TASK OBJECTIVE
Look below for the line containing "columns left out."; from there through the line containing "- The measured", both lines included, please set down each line exactly and nothing else.

DATA RECORDS
- Opening Delimiter -
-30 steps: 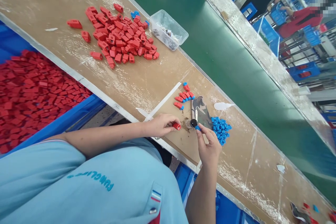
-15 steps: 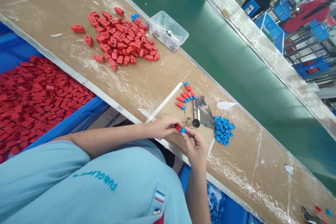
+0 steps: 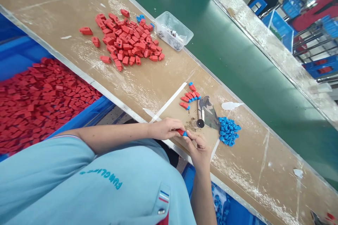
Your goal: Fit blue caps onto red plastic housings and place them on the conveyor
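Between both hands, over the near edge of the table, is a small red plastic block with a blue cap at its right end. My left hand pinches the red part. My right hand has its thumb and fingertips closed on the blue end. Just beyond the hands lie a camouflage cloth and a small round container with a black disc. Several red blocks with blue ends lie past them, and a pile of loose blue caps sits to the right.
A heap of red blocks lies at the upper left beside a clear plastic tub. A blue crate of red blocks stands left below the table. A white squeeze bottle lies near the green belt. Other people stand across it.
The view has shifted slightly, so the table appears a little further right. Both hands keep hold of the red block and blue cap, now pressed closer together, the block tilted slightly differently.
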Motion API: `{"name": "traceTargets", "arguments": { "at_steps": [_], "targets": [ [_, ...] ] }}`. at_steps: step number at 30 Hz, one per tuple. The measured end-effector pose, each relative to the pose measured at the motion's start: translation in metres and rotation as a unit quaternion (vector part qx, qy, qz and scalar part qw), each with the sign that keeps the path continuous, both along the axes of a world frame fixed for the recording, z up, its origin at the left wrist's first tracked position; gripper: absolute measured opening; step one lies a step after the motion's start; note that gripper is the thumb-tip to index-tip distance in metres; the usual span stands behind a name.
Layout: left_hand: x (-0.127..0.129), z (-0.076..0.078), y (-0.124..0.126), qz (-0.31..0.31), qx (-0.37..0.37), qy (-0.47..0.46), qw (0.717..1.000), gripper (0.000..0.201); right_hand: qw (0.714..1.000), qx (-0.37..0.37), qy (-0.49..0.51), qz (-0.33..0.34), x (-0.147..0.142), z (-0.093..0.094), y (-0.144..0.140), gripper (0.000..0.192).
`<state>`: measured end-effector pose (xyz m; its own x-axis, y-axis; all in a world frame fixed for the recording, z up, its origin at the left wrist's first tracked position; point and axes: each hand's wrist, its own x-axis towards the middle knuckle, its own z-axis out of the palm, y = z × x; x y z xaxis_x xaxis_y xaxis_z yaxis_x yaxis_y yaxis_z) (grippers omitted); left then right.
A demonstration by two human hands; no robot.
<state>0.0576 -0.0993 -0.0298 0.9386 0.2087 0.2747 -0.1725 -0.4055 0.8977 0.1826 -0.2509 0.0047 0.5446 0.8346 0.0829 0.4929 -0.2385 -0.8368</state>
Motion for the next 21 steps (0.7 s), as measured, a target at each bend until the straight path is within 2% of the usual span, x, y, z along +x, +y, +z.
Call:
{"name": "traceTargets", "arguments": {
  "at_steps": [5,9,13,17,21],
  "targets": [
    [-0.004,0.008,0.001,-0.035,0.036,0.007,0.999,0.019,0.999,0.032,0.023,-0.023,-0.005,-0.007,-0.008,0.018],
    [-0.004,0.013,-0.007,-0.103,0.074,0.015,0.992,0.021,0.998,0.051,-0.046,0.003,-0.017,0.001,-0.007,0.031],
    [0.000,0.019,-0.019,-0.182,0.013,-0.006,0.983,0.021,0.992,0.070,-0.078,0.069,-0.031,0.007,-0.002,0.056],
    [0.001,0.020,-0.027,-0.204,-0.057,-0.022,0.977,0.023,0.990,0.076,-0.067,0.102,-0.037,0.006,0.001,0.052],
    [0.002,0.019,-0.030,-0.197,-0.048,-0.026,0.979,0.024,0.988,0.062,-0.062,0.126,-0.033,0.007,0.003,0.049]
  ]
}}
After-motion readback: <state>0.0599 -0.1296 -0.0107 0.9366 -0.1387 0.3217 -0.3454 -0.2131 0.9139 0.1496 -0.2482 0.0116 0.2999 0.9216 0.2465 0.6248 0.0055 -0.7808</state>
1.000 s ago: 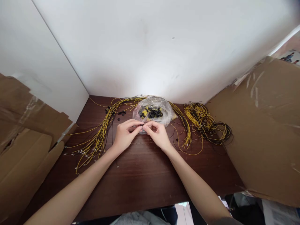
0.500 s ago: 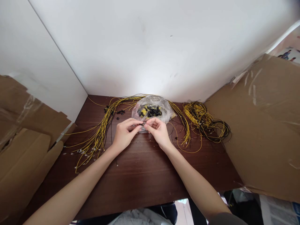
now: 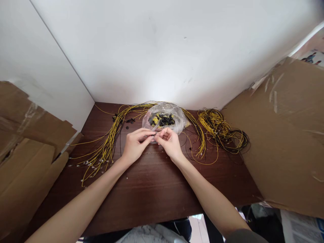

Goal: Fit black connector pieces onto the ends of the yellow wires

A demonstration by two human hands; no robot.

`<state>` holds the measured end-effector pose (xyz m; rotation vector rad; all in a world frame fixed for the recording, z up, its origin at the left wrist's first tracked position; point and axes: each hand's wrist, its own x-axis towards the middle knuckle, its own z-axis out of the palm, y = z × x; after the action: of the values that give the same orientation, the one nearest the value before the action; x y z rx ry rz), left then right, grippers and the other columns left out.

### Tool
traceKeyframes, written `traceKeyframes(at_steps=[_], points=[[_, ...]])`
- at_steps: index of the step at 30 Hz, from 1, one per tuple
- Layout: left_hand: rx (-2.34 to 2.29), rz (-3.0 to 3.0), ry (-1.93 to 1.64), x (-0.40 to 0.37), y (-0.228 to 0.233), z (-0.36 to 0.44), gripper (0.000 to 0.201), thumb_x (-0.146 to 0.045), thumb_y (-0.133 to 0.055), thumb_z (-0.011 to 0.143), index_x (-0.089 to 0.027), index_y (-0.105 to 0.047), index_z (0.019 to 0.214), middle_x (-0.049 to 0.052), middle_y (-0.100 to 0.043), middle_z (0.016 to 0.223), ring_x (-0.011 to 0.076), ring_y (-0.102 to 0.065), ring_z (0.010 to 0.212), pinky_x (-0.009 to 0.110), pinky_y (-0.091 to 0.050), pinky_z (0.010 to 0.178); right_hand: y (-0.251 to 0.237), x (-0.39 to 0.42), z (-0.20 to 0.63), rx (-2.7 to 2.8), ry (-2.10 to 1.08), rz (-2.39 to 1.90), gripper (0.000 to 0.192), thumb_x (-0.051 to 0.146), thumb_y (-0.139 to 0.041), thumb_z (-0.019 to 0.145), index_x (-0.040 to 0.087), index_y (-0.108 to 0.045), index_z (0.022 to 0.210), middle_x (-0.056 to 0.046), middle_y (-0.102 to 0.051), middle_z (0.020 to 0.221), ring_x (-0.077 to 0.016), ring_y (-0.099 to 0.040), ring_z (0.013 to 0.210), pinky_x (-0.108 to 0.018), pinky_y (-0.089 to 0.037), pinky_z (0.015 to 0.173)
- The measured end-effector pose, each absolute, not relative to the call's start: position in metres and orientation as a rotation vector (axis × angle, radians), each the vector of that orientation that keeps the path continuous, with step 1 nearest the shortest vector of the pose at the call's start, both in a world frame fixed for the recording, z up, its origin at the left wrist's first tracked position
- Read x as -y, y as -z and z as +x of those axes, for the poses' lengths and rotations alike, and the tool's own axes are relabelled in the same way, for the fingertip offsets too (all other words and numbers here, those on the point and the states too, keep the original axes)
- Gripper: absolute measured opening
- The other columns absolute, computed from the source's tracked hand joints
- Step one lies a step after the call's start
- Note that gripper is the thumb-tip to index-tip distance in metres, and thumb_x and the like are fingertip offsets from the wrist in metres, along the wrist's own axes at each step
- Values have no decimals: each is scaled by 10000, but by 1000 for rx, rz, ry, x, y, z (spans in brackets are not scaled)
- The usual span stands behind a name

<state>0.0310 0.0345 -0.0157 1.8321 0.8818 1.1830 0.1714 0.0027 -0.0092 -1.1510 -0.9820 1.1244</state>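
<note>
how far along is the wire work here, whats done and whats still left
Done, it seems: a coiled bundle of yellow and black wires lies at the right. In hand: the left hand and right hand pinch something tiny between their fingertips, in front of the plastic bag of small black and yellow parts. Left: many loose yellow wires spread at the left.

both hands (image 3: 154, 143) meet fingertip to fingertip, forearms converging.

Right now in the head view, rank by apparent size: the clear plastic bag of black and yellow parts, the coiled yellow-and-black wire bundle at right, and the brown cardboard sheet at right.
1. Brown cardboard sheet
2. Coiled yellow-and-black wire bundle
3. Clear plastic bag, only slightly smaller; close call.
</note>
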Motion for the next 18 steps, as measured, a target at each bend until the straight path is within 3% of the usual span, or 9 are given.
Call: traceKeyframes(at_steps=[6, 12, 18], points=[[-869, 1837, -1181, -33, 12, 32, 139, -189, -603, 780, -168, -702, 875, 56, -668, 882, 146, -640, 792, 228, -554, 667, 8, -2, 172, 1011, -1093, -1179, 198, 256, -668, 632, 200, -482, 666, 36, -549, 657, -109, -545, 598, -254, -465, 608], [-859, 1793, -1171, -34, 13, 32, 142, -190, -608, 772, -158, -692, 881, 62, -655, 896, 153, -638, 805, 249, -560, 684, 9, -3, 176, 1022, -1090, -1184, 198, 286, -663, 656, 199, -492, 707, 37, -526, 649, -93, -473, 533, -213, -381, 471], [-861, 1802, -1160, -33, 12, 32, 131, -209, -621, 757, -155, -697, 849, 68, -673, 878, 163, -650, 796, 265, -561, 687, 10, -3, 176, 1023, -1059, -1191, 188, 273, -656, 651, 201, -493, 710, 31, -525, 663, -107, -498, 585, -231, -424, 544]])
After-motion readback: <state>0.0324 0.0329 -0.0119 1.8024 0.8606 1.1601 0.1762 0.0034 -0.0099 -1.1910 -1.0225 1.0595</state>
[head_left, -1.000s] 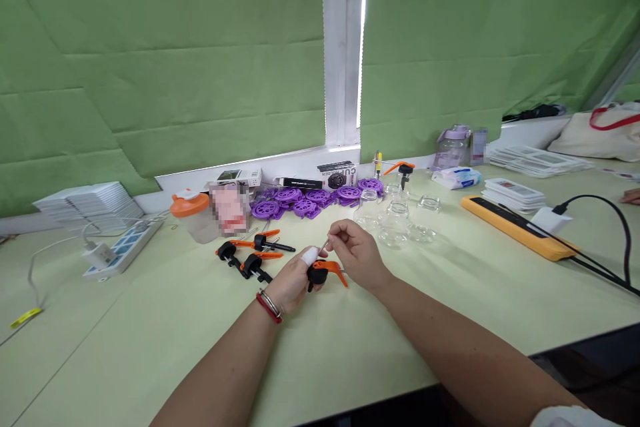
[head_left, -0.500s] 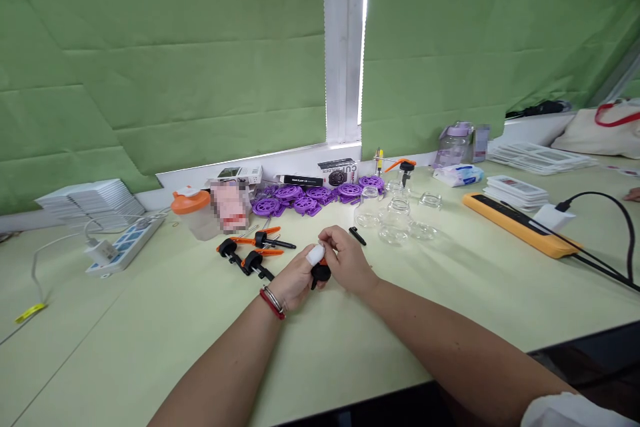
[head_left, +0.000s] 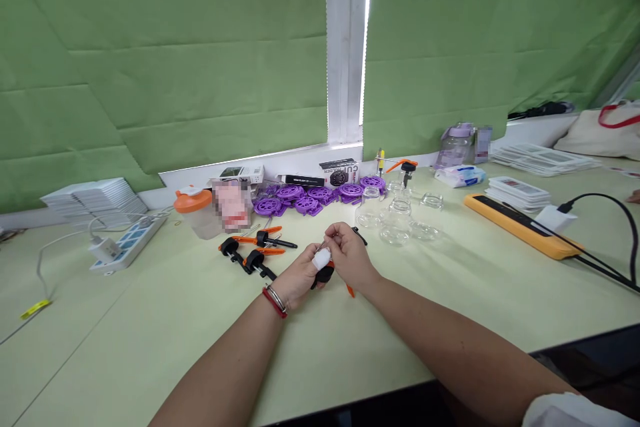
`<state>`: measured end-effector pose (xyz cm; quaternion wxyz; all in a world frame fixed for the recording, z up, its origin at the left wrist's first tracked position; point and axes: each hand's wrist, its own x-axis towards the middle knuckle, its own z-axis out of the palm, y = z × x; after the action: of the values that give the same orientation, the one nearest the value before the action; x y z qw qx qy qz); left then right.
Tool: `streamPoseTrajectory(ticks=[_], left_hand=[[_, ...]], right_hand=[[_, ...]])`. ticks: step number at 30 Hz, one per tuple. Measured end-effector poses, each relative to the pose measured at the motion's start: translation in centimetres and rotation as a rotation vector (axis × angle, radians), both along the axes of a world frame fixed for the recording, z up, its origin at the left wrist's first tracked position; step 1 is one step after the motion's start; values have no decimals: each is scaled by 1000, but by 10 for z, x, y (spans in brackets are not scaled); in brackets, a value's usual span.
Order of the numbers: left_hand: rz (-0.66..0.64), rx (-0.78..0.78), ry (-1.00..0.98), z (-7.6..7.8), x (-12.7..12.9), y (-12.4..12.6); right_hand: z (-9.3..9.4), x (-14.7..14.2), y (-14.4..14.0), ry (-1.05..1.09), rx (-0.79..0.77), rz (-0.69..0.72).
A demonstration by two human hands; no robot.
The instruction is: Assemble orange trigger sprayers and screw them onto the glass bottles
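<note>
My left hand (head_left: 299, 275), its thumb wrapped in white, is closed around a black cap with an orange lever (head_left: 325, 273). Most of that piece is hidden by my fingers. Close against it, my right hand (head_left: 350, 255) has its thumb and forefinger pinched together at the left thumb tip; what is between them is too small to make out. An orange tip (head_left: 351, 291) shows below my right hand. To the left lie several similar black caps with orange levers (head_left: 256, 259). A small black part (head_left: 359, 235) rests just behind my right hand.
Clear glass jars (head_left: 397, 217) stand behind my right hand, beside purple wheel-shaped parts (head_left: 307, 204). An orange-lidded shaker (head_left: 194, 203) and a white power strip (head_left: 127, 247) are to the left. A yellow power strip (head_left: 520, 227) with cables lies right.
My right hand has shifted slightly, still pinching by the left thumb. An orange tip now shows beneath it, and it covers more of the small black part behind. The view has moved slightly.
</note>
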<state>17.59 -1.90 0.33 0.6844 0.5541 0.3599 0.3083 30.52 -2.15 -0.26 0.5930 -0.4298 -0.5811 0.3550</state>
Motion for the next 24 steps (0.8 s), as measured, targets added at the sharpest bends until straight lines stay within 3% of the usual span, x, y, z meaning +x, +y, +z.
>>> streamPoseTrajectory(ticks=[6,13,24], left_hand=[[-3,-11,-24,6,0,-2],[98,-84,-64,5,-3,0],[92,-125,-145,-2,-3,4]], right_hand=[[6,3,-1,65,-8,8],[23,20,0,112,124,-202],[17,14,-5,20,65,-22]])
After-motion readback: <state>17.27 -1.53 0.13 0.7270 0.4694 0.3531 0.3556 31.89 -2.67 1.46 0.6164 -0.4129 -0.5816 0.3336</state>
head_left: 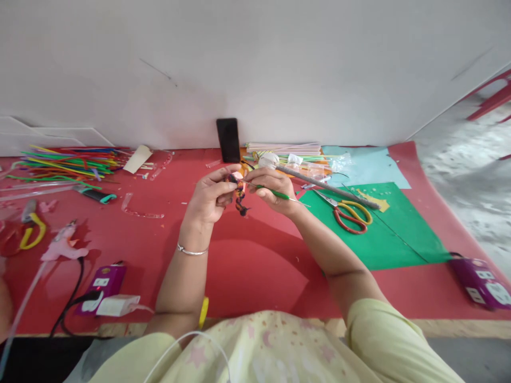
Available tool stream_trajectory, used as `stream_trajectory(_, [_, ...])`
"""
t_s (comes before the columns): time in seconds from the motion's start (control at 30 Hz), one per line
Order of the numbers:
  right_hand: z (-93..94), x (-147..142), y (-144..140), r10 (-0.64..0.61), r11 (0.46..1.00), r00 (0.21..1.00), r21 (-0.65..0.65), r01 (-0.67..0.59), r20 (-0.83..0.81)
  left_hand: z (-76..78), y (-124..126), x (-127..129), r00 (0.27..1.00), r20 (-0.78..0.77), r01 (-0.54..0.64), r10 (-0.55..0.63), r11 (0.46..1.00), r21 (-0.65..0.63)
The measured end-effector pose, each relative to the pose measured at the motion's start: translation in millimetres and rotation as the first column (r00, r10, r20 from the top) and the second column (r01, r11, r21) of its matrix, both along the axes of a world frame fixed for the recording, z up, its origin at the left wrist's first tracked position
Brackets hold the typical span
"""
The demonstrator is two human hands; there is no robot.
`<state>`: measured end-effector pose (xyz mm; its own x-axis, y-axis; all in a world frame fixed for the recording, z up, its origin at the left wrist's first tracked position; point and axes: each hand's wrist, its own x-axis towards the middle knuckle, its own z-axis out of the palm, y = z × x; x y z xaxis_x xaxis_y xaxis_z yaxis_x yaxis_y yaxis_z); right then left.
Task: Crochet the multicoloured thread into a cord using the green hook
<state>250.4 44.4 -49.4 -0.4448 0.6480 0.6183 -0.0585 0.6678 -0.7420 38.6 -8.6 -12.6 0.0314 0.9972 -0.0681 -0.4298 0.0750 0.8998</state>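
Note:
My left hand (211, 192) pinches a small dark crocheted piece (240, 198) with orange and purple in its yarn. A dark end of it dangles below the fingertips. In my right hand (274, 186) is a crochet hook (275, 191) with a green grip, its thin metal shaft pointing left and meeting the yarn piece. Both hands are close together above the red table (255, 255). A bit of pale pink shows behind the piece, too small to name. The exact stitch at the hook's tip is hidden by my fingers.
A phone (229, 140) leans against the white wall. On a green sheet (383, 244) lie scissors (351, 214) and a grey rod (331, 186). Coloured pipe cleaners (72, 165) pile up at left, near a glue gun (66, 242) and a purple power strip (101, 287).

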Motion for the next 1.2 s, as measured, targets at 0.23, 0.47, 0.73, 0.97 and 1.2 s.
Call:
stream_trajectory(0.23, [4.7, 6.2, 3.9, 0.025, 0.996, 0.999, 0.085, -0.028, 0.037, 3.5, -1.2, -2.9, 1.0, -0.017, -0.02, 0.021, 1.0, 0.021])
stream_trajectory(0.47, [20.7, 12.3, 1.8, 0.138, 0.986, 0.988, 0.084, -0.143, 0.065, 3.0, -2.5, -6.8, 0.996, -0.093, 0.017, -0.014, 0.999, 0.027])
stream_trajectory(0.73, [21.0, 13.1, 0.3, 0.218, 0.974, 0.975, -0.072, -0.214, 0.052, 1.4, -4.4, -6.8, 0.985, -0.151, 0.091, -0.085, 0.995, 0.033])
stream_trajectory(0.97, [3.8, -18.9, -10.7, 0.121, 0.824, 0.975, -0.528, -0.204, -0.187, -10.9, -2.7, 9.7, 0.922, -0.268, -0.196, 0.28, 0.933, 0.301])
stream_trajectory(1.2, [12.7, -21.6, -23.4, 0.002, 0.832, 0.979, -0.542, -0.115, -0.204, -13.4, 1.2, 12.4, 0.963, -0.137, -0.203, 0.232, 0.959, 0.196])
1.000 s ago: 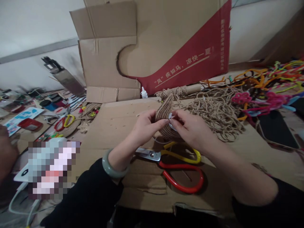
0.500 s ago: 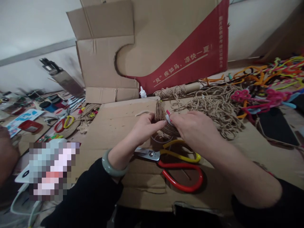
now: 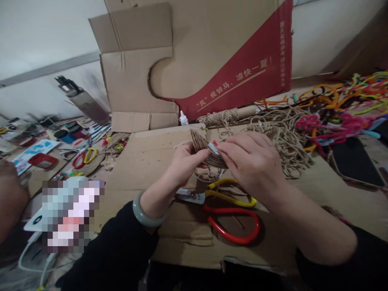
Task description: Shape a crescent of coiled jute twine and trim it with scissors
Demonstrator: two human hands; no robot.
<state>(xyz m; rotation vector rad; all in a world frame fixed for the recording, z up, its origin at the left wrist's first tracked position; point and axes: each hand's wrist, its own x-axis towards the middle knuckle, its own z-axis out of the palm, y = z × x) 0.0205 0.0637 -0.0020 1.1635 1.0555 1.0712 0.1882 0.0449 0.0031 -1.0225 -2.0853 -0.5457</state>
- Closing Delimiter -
TASK RESPONSE
`<state>` holds the measured end-effector pose (xyz m; rotation vector rad; all in a world frame fixed for the recording, z up, its origin at the left wrist's first tracked position; point and axes: each hand's wrist, its own x-axis towards the middle knuckle, its own z-axis out of the palm, y = z × x; after the action: of the values that give the same orientation, the one nearest the value before the action; x y z rx ry rz), left then right, grippers and the other columns left out.

### Tool
traceKeyframes, written `traceKeyframes(at_steps=[_], points=[[_, ...]])`
- at_steps: index of the step at 30 Hz, from 1, one per tuple
- Layout: left_hand: rx (-2.34 to 2.29), rz (-3.0 to 3.0), ry (-1.93 to 1.64), x (-0.40 to 0.37), y (-0.228 to 0.233), z (-0.36 to 0.44), gripper (0.000 to 0.201), thumb_x (-0.146 to 0.045), thumb_y (-0.133 to 0.055), thumb_z (-0.011 to 0.143), index_x (-0.089 to 0.027), index_y (-0.105 to 0.047), index_z (0.019 to 0.214), middle_x (-0.049 to 0.052), middle_y (-0.100 to 0.043), middle_z (0.016 to 0.223), ring_x (-0.011 to 0.076), ring_y (-0.102 to 0.065), ring_z (0.010 to 0.212), pinky_x (-0.009 to 0.110), pinky_y (-0.091 to 0.050), pinky_z (0.010 to 0.178); right_hand: y (-0.251 to 0.237), x (-0.39 to 0.42), z (-0.20 to 0.63), rx (-2.7 to 2.8), ry (-2.10 to 1.08), rz (-2.39 to 1.90), gripper (0.000 to 0.192), thumb_x (-0.051 to 0.146), thumb_y (-0.139 to 0.041), thumb_z (-0.019 to 0.145), index_x (-0.040 to 0.087), index_y (-0.108 to 0.045), index_z (0.022 to 0.210), middle_x (-0.056 to 0.046), middle_y (-0.102 to 0.051), middle_z (0.020 to 0.221), ring_x (-0.077 to 0.016), ring_y (-0.099 to 0.040), ring_z (0.013 to 0.210), pinky_x (-0.108 to 0.018), pinky_y (-0.089 to 0.037), pinky_z (0.015 to 0.173)
- The measured end-effector pose, each absolute, not relative to the call's start: position in metres and orientation as a rotation vector (axis × angle, radians), each the vector of that orientation that keeps the path continuous, with step 1 nearest the shortest vector of the pose at the call's start, both in a world frame fixed for the recording, z up, its origin at the left wrist's first tracked position

The exercise requires no additional output.